Keepalived: scheduler: epoll_wait error: 4

VigneshSP94 commented 3 years ago

Describe the bug

Keepalived fails to update the IPVS.

This has already been reported by my colleague in this ticket . But this time, the epoll error code is different.

We have upgraded the keepalived to 2.2.1 and had it running for a few weeks now. We sometimes set the weights of real servers to 0 to stop distributing traffic to a particular server. We noticed the traffic distribution didn't stop despite of changing the weights.

When checking the logs, we see the epoll_err to be happening again.

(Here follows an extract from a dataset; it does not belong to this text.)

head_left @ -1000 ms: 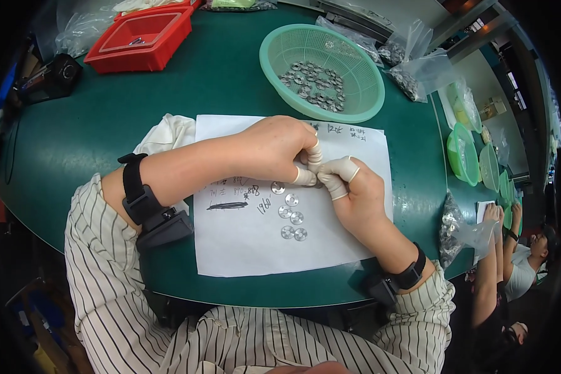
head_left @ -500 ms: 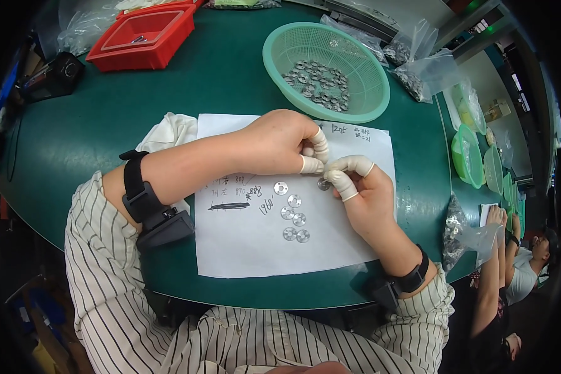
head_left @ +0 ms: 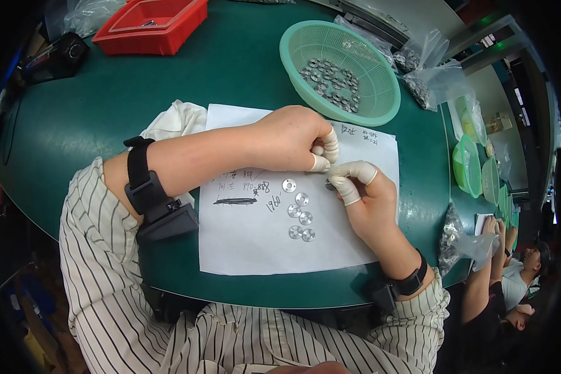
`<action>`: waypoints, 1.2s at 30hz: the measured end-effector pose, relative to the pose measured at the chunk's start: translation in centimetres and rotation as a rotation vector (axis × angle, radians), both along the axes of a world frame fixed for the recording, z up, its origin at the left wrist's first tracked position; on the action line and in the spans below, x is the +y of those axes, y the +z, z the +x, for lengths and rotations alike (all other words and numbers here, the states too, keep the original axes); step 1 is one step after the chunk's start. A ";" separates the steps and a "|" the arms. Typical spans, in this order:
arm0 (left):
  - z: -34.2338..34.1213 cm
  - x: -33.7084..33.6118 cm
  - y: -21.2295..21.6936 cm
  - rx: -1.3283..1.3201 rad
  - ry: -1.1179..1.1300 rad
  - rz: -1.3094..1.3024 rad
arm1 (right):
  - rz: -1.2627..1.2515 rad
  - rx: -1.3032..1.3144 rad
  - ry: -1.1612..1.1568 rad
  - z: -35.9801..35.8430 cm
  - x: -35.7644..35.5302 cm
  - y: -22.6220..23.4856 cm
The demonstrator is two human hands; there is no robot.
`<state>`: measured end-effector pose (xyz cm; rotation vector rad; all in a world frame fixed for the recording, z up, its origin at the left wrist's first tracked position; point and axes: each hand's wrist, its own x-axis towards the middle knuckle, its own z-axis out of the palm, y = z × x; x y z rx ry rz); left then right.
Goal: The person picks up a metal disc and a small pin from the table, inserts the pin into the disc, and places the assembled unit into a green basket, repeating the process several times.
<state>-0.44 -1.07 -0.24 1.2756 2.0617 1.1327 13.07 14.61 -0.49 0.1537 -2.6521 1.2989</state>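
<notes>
My left hand (head_left: 291, 138) and right hand (head_left: 366, 194), both in rubbery finger cots, are pinched shut on one small metal washer (head_left: 328, 184). Six flat shiny washers (head_left: 298, 215) sit on the smooth white paper sheet (head_left: 255, 249), bare paper all around them.

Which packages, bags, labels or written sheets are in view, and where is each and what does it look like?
White paper sheet: under both hands, rectangular, handwritten marks, six small metal discs on it.
Clear plastic bags: right of the green basket, crumpled, holding small grey parts.
Clear bag: right table edge, more metal parts inside.
Clear bag: top left beside the red tray, crumpled.
</notes>
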 end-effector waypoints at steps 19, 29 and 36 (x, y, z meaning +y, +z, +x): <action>0.1 0.1 0.9 -0.032 -0.005 -0.041 | 0.161 0.134 0.019 -0.3 0.0 -0.3; 0.8 0.2 0.6 0.297 -0.208 0.052 | -0.576 -0.119 -0.263 -0.8 1.3 -0.1; 1.9 0.1 2.2 0.073 -0.200 0.095 | -0.581 -0.065 -0.252 -0.8 1.5 -0.7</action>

The service reloads and healthcheck starts,

Mar 26 04:25:48 hostname systemd[1]: Reloading Keepalive Daemon (LVS).
Mar 26 04:25:48 hostname systemd[1]: Reloaded Keepalive Daemon (LVS).
Mar 26 04:25:48 hostname Keepalived[21974]: Reloading ...
Mar 26 04:25:48 hostname Keepalived[21974]: Configuration file confile.conf
Mar 26 04:25:48 hostname Keepalived_healthcheckers[21976]: Reloading
Mar 26 04:25:48 hostname Keepalived_healthcheckers[21976]: Got SIGHUP, reloading checker configuration
Mar 26 04:25:48 hostname Keepalived_healthcheckers[21976]: Reinitializing ipvs
Mar 26 04:25:48 hostname Keepalived_healthcheckers[21976]: Activating healthchecker for service [x.x.x.x]:tcp:80 for VS [x.x.x.x]:tcp:80
Mar 26 04:25:48 hostname Keepalived_healthcheckers[21976]: Activating healthchecker for service [x.x.x.y]:tcp:80 for VS [x.x.x.x]:tcp:80
#health checks for all real servers
.
.
Mar 26 04:25:48 hostname Keepalived_healthcheckers[21976]: Activating healthchecker for service [100.97.80.5]:tcp:80 for VS [100.97.126.57]:tcp:80
Mar 26 04:25:4 host nane Keepalived_healthcheckers[21976]: Activating healthchecker for service [100.97.80.6]:tcp:80 for VS [100.97.126.57]:tcp:80
Mar 26 04:28:56 hostname Keepalived[21974]: scheduler: epoll_wait error: 4 (Interrupted system call)

Healthcheck for all real servers activated, now we expect to see a succeed message for VS, but the epoll happens and change to IPVS are not propagated.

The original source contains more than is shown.